Developing two new types of nanostructured vehicles to improve biological activity and functionality of curcumin

Abstract

Two nanostructured vehicles were developed as potential carriers for curcumin to improve its bioavailability and therapeutic efficacy towards cancer cells: Lallemantia iberica seed gum (LISG)/Ca2+ nanoparticles (NPs) and LISG/chitosan NPs. The formulations with the maximum surface charge and smallest size were chosen for further investigation. The roughness and the ruggedness of LISG/chitosan NPs were higher than LISG/Ca2+ NPs. The formation of complex coacervation was confirmed by Fourier transform infrared spectroscopy (FT-IR) study. The results of X-ray diffraction (XRD) analysis revealed that the crystalline structure of curcumin was destroyed after entrapment into NPs. Gradual-release of curcumin from both nanostructured vehicles in the simulated gastrointestinal tract was observed. Peppas model appropriately described the release profile of curcumin from the developed carriers in the gastrointestinal tract. The antibacterial activity of the NPs was tested against E. coli and S. aureus, and an excellent antibacterial activity was observed for curcumin-loaded LISG/CS NPs.

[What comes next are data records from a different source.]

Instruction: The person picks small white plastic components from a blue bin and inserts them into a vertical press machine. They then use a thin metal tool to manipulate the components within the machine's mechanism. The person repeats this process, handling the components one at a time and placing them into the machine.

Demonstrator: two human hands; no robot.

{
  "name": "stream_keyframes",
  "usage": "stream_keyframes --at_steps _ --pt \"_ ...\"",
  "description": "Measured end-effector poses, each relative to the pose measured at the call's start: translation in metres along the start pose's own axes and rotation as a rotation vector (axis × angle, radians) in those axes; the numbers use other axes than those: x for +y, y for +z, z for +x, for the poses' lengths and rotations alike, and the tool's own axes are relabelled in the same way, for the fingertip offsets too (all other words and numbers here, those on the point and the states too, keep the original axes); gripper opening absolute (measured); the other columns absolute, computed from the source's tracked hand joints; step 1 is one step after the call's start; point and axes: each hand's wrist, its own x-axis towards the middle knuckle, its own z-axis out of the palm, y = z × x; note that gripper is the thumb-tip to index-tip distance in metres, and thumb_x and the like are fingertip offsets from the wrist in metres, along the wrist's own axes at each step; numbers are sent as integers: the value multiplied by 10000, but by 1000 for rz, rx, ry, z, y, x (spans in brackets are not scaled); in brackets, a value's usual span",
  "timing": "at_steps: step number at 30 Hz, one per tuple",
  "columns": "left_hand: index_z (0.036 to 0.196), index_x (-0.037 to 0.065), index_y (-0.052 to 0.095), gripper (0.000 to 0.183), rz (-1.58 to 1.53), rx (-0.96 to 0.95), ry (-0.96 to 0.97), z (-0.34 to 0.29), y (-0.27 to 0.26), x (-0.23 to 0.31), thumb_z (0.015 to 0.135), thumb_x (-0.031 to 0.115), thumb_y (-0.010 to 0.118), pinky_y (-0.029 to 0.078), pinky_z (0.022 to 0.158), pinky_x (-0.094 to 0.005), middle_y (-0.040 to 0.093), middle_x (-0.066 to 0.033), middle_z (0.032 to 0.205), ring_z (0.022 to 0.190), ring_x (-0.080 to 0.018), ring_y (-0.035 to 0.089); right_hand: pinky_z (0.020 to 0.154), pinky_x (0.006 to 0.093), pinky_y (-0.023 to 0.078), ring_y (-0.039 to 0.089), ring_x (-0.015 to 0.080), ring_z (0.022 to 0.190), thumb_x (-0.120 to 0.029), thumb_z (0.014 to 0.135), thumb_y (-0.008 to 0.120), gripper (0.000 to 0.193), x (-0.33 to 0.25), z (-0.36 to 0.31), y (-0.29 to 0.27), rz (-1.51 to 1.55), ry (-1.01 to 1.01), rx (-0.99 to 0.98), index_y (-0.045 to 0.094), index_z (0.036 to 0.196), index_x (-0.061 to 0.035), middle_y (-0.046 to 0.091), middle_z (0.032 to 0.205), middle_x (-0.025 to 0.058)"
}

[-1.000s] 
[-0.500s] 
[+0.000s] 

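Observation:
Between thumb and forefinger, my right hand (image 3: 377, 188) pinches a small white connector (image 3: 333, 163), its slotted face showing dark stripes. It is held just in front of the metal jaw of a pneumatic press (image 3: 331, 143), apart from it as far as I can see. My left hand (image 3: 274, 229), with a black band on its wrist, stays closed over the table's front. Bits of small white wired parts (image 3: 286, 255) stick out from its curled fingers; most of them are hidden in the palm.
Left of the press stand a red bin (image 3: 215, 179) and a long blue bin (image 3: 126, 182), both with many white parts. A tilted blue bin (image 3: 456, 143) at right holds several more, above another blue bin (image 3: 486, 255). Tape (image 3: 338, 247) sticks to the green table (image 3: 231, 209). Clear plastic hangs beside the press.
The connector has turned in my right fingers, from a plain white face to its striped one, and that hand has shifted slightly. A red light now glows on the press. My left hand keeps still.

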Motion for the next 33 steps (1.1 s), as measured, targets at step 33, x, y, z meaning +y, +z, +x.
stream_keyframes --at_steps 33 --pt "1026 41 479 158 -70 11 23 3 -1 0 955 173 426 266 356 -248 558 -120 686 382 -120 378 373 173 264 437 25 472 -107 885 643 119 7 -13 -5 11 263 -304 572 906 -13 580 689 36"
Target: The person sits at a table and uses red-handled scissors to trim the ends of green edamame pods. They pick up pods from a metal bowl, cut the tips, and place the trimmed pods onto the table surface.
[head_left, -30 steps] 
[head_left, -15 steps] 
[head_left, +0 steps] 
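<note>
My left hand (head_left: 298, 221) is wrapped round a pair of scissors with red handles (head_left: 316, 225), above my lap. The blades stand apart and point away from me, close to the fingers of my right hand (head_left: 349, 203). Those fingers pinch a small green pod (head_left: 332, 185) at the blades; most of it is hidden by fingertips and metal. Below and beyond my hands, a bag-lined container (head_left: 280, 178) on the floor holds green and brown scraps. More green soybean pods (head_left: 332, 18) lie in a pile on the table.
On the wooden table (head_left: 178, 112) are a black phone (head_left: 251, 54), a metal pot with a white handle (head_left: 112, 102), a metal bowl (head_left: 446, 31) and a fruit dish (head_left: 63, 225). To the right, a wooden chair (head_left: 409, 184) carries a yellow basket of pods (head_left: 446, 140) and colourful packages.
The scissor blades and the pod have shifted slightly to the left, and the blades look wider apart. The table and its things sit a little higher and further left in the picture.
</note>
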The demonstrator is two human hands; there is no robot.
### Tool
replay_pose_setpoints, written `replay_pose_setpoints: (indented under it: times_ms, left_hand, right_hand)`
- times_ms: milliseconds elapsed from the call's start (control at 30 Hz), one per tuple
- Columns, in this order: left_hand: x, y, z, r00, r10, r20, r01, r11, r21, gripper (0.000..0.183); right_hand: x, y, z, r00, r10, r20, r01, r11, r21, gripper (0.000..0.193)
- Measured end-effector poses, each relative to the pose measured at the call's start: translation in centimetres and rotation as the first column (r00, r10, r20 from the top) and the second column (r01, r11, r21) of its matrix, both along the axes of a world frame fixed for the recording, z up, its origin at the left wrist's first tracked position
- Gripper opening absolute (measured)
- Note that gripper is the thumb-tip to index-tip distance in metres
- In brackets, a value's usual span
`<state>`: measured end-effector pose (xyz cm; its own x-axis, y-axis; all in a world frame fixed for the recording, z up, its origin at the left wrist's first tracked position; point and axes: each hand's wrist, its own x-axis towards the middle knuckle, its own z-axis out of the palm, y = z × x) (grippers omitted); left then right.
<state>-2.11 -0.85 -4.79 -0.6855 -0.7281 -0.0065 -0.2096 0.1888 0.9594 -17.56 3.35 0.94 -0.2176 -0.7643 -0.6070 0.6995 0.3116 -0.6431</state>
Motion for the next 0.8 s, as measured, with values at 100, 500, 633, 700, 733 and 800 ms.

In vitro cytotoxicity effects of the developed NPs on SW489 (a colon cancer cell line) were as follows: curcumin-loaded LISG/CS NPs˃ curcumin-loaded LISG/Ca2+ NPs˃ free curcumin, showing the targeting efficacy of galactose and N-acetyl glucose amine. All these results exhibited the suitability of the curcumin-loaded LISG/CS NPs for cancer therapy.